→ **Work item**:
Drop the images. Copy every line below character for character.

########################################

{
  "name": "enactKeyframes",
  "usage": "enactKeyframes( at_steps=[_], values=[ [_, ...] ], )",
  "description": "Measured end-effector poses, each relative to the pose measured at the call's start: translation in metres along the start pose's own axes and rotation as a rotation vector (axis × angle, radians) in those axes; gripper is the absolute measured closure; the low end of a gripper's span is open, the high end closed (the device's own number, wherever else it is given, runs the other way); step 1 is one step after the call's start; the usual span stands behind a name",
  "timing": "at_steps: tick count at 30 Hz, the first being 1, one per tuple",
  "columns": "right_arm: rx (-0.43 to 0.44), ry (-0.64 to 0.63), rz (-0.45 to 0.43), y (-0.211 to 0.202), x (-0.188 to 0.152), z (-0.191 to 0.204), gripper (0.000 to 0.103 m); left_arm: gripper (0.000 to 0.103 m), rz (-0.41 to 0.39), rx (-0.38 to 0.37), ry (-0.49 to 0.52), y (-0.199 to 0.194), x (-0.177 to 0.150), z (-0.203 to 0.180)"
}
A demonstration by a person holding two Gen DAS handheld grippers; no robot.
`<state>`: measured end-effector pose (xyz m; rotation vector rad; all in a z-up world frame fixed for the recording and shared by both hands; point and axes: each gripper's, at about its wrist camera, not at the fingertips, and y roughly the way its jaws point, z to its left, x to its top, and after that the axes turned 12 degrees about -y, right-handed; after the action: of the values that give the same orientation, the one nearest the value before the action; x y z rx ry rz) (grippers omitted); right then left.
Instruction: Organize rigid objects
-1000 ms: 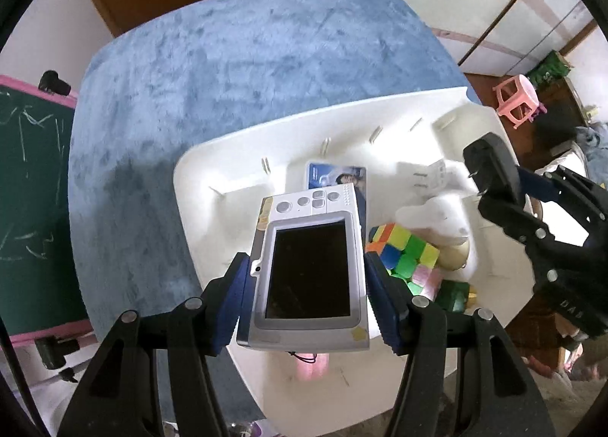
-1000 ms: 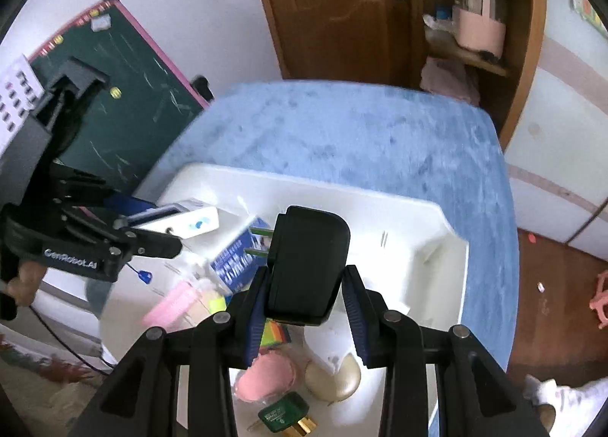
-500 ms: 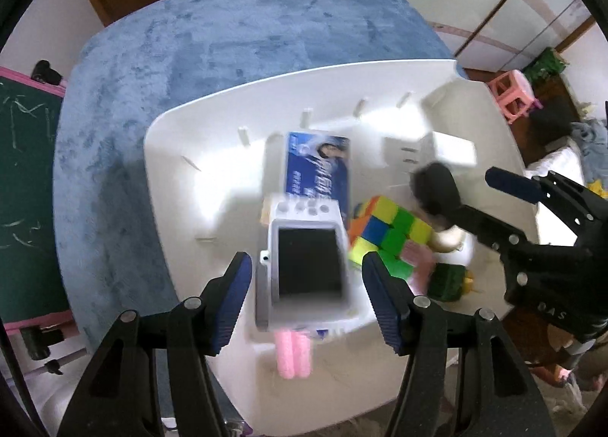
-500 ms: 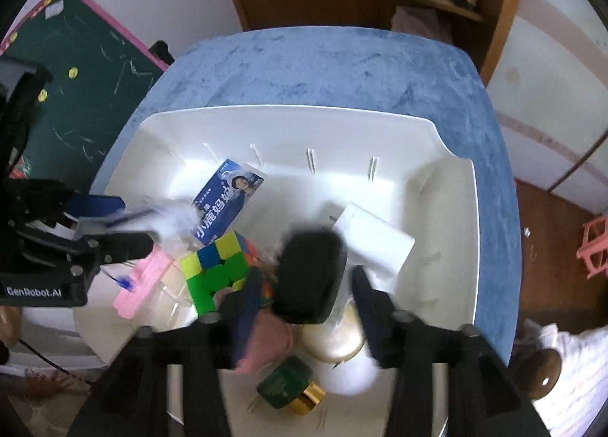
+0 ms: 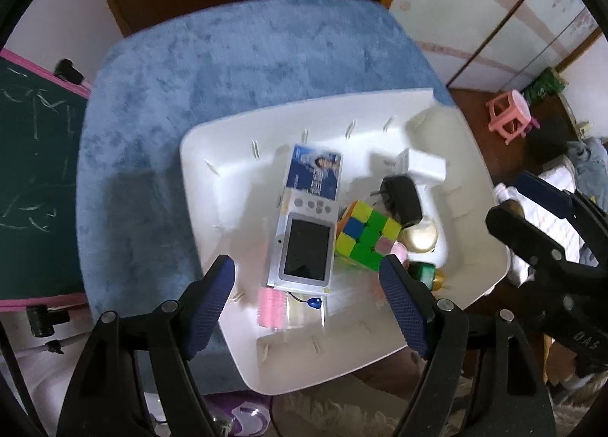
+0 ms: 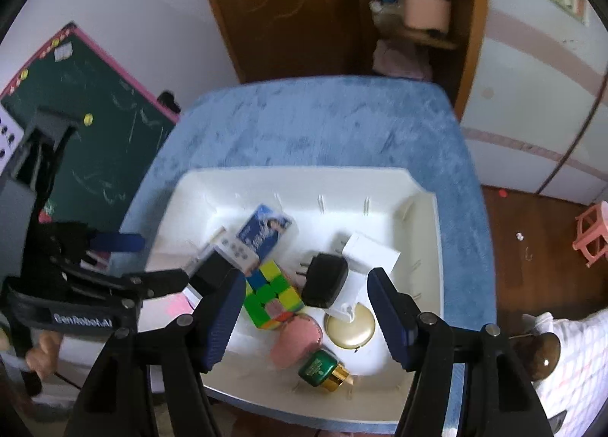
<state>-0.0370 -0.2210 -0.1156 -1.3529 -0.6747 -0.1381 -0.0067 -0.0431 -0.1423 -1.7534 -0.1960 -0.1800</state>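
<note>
White tray (image 5: 212,186) on the blue cloth (image 5: 228,76); contents placed relative to the colour cube (image 5: 366,235) at its middle.

- Silver camera (image 5: 304,247): just left of the cube, screen up, over the blue box (image 5: 315,173).
- Black charger (image 6: 325,279): just right of the cube, tilted (prongs showing).
- My left gripper (image 5: 307,304): jaws just opened, wide, nothing between them.
- My right gripper (image 6: 306,319): jaws just opened, empty, above the charger.

Left gripper (image 5: 307,298) and right gripper (image 6: 307,317) above the white tray (image 6: 425,209), jaws just opened, empty.
</note>
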Motion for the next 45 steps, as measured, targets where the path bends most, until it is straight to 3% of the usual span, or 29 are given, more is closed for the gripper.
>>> enactKeyframes(
  at_steps=[5,9,14,16,28,45],
  values=[
    [-0.048,0.069,-0.029,-0.031,0.012,0.003,0.035,0.022,-0.079,-0.010,-0.026,-0.035,-0.002,-0.001],
    [-0.103,0.122,-0.030,-0.052,0.015,0.005,0.029,0.022,-0.130,-0.028,-0.047,-0.063,-0.003,-0.005],
    [-0.155,0.129,-0.051,-0.078,0.016,0.013,0.028,0.022,-0.228,-0.028,-0.058,-0.096,-0.011,-0.010],
    [-0.181,0.115,-0.065,-0.087,0.017,0.019,0.024,0.022,-0.248,-0.010,-0.068,-0.103,-0.014,-0.011],
    [-0.278,0.087,-0.074,-0.113,0.032,0.031,0.022,0.022,-0.341,0.075,-0.114,-0.129,-0.023,-0.005],
    [-0.275,0.086,-0.090,-0.129,0.042,0.033,0.022,0.022,-0.400,0.099,-0.136,-0.145,-0.027,-0.007]
  ],
)
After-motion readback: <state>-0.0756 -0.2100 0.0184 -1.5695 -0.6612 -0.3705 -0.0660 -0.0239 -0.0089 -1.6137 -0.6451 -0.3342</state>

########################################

→ **Response**:
{
  "name": "enactKeyframes",
  "usage": "enactKeyframes( at_steps=[_], values=[ [_, ...] ], )",
  "description": "Measured end-effector poses, each relative to the pose measured at the call's start: translation in metres along the start pose's own axes and rotation as a rotation vector (axis × angle, radians) in those axes; gripper is the absolute measured closure; the low end of a gripper's span is open, the high end closed (the device's own number, wherever else it is given, runs the other way); step 1 is one step after the call's start; the usual span stands behind a name",
  "timing": "at_steps: tick count at 30 Hz, the first being 1, one per tuple",
  "columns": "right_arm: rx (-0.43 to 0.44), ry (-0.64 to 0.63), rz (-0.45 to 0.43), y (-0.211 to 0.202), x (-0.188 to 0.152), z (-0.191 to 0.204), gripper (0.000 to 0.103 m); left_arm: gripper (0.000 to 0.103 m), rz (-0.41 to 0.39), rx (-0.38 to 0.37), ry (-0.49 to 0.52), y (-0.199 to 0.194), x (-0.177 to 0.150), z (-0.203 to 0.180)"
}
A demonstration by a person holding two Gen DAS handheld grippers; no robot.
`<state>`: measured end-effector pose (xyz m; rotation vector rad; all in a z-up world frame fixed for the recording and shared by both hands; point and axes: each gripper's, at about its wrist camera, not at the fingertips, and y roughly the way its jaws point, z to its left, x to its top, and after that the axes turned 12 degrees about -y, right-handed; after the action: of the values that give the same orientation, the one nearest the value before the action; x y z rx ry rz) (grippers omitted); right then left.
Instruction: Organize rigid objects
-1000 ms: 
-1000 ms: 
-500 ms: 
-500 ms: 
+0 ms: 
+0 ms: 
<state>-0.0370 -0.2210 -0.1156 -1.3529 -0.6747 -0.1381 -0.0067 -0.0431 -0.1423 -1.7534 -0.1960 -0.1800</state>
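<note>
White tray (image 5: 212,186) on the blue cloth (image 5: 228,76); contents placed relative to the colour cube (image 5: 366,235) at its middle.

- Silver camera (image 5: 304,247): just left of the cube, screen up, over the blue box (image 5: 315,173).
- Black charger (image 6: 325,279): just right of the cube, tilted (prongs showing).
- My left gripper (image 5: 307,304): jaws just opened, wide, nothing between them.
- My right gripper (image 6: 306,319): jaws just opened, empty, above the charger.

Left gripper (image 5: 307,298) and right gripper (image 6: 307,317) above the white tray (image 6: 425,209), jaws just opened, empty.
</note>
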Motion for the next 45 steps, as measured, targets where the path bends most, until it is straight to 3% of the usual span, or 29 are given, more is closed for the gripper.
>>> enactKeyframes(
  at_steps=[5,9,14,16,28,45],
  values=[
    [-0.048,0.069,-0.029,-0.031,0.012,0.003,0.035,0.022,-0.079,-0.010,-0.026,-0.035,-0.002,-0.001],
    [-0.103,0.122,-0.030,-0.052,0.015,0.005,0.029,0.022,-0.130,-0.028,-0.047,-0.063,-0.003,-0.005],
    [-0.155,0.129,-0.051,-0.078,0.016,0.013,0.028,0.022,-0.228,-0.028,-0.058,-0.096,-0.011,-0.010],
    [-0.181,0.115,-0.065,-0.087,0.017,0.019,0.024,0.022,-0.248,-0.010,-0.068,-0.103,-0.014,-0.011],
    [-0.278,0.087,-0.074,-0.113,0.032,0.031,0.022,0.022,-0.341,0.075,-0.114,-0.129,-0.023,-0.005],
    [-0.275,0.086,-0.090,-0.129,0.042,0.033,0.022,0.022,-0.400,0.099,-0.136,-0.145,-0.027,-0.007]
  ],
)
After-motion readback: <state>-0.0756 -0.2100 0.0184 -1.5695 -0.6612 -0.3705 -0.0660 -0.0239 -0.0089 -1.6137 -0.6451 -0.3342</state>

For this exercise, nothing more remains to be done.